- _Work to complete_: Images are not part of the copy; write out the rest of the data exactly as given.

- - -

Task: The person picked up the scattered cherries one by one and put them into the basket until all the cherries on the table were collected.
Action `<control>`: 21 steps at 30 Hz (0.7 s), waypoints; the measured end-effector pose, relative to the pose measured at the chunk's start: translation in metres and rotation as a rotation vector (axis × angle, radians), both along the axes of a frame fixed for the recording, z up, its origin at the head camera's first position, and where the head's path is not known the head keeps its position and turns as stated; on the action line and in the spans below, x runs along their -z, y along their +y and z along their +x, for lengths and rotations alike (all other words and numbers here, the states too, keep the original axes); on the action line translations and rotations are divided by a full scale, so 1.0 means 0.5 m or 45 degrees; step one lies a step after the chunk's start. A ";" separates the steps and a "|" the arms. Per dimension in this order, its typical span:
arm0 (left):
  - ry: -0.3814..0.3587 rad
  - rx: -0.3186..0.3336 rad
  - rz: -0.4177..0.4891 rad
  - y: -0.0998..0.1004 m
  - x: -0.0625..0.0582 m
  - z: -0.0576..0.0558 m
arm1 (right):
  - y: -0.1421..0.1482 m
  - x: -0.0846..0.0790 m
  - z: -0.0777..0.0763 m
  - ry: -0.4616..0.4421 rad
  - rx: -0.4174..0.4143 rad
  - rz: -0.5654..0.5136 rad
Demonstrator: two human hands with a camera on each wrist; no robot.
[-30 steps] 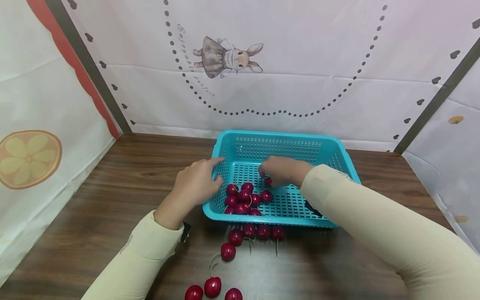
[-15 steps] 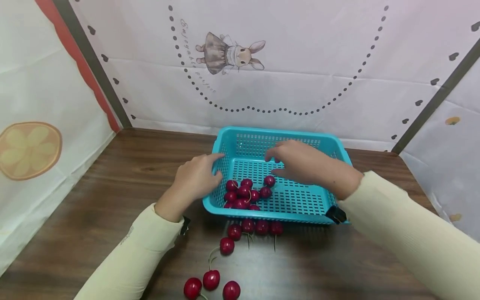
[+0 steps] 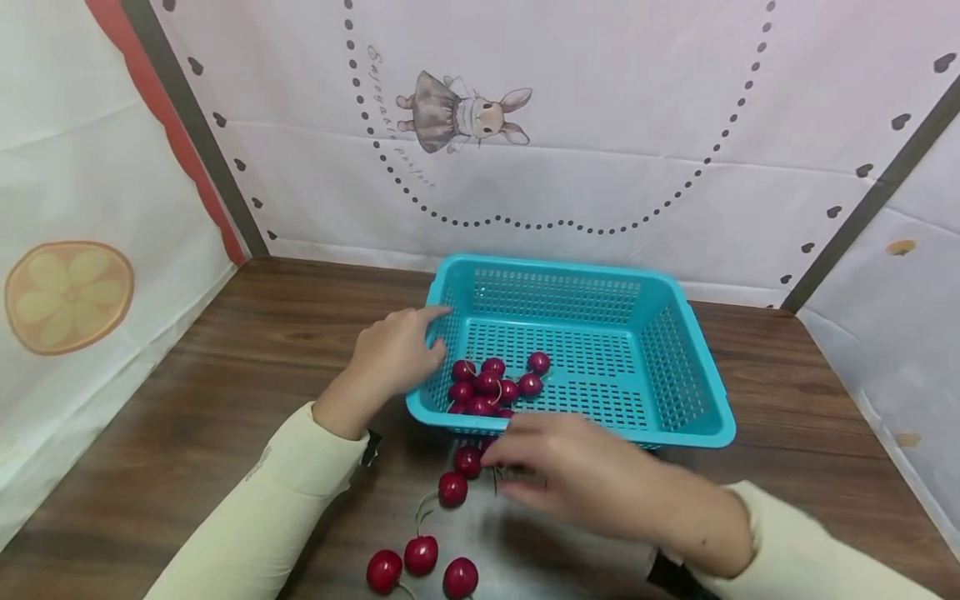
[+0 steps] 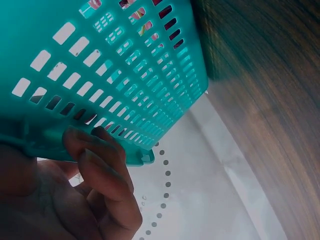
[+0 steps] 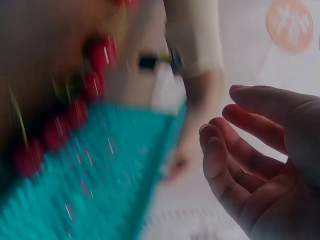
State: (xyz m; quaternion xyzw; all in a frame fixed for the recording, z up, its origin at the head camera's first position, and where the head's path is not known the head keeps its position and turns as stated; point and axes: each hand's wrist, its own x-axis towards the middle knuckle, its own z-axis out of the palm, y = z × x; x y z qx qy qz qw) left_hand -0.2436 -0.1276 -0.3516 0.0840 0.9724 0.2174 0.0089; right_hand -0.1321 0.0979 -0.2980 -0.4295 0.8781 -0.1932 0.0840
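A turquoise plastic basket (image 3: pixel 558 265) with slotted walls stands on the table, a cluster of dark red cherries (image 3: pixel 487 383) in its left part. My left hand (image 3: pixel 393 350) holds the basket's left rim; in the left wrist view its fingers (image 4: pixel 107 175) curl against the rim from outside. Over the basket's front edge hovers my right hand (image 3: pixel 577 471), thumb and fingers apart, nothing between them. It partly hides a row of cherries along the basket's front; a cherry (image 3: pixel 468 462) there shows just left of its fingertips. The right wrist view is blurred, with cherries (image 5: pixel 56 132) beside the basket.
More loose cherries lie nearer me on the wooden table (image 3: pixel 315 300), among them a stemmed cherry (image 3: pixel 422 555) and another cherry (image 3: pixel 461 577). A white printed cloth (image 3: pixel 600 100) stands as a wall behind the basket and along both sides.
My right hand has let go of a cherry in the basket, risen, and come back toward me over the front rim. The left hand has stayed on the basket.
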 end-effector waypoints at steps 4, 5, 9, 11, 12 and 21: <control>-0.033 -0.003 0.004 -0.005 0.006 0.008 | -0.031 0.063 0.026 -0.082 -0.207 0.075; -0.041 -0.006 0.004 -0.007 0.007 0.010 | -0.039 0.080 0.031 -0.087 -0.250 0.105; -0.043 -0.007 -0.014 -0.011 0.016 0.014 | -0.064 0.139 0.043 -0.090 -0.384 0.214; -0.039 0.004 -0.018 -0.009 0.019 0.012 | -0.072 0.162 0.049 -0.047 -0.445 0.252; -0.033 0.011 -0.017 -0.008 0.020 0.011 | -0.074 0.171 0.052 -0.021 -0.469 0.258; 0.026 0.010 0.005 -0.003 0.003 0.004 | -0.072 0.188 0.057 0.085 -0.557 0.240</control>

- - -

- _Result_:
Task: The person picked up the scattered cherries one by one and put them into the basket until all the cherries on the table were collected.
Action `<control>`: 21 steps at 30 Hz (0.7 s), waypoints; the measured end-effector pose, relative to the pose measured at the chunk's start: translation in metres and rotation as a rotation vector (axis × angle, radians), both along the axes of a frame fixed for the recording, z up, its origin at the head camera's first position, and where the head's path is not known the head keeps its position and turns as stated; on the action line and in the spans below, x runs along their -z, y along their +y and z along their +x, for lengths and rotations alike (all other words and numbers here, the states too, keep the original axes); on the action line translations and rotations are divided by a full scale, so 1.0 means 0.5 m or 45 degrees; step one lies a step after the chunk's start. A ";" separates the steps and a "|" the arms. Per dimension in this order, its typical span:
arm0 (left):
  - ry: -0.3814..0.3587 rad
  - rx: -0.3186..0.3336 rad
  - rz: -0.4177..0.4891 rad
  - y: -0.0998..0.1004 m
  - x: -0.0625..0.0582 m
  - z: -0.0576..0.0558 m
arm1 (right):
  - y: -0.1421..0.1482 m
  - x: -0.0846..0.0790 m
  - z: -0.0777..0.0763 m
  - ry: -0.4616..0.4421 rad
  - rx: -0.4174..0.4143 rad
  - rz: -0.5654..0.5136 rad
Demonstrator: two human hands with a camera on each wrist; no robot.
[-30 steps] 
[-15 steps] 
[+0 steps] 
[+0 steps] 
[+0 steps] 
State: (xyz m; quaternion xyzw; all in a frame fixed for the recording, z up, its origin at the head camera's first position, and where the head's path is not known the head keeps its position and turns as stated; point and axes: each hand's wrist, its own x-axis towards the middle knuckle, its own z-axis out of the palm, y = z × x; x y z qx qy qz qw) left_hand -0.2436 -0.1276 -0.3516 0.0840 0.9724 0.2174 0.0089; right_hand -0.1321 0.0979 -0.2980 -0.4295 0.8781 -0.1932 0.0840
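A turquoise plastic basket (image 3: pixel 558 265) with slotted walls stands on the table, a cluster of dark red cherries (image 3: pixel 487 383) in its left part. My left hand (image 3: pixel 393 350) holds the basket's left rim; in the left wrist view its fingers (image 4: pixel 107 175) curl against the rim from outside. Over the basket's front edge hovers my right hand (image 3: pixel 577 471), thumb and fingers apart, nothing between them. It partly hides a row of cherries along the basket's front; a cherry (image 3: pixel 468 462) there shows just left of its fingertips. The right wrist view is blurred, with cherries (image 5: pixel 56 132) beside the basket.
More loose cherries lie nearer me on the wooden table (image 3: pixel 315 300), among them a stemmed cherry (image 3: pixel 422 555) and another cherry (image 3: pixel 461 577). A white printed cloth (image 3: pixel 600 100) stands as a wall behind the basket and along both sides.
My right hand has let go of a cherry in the basket, risen, and come back toward me over the front rim. The left hand has stayed on the basket.
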 end-effector waypoints at steps 4, 5, 9, 11, 12 and 21: <control>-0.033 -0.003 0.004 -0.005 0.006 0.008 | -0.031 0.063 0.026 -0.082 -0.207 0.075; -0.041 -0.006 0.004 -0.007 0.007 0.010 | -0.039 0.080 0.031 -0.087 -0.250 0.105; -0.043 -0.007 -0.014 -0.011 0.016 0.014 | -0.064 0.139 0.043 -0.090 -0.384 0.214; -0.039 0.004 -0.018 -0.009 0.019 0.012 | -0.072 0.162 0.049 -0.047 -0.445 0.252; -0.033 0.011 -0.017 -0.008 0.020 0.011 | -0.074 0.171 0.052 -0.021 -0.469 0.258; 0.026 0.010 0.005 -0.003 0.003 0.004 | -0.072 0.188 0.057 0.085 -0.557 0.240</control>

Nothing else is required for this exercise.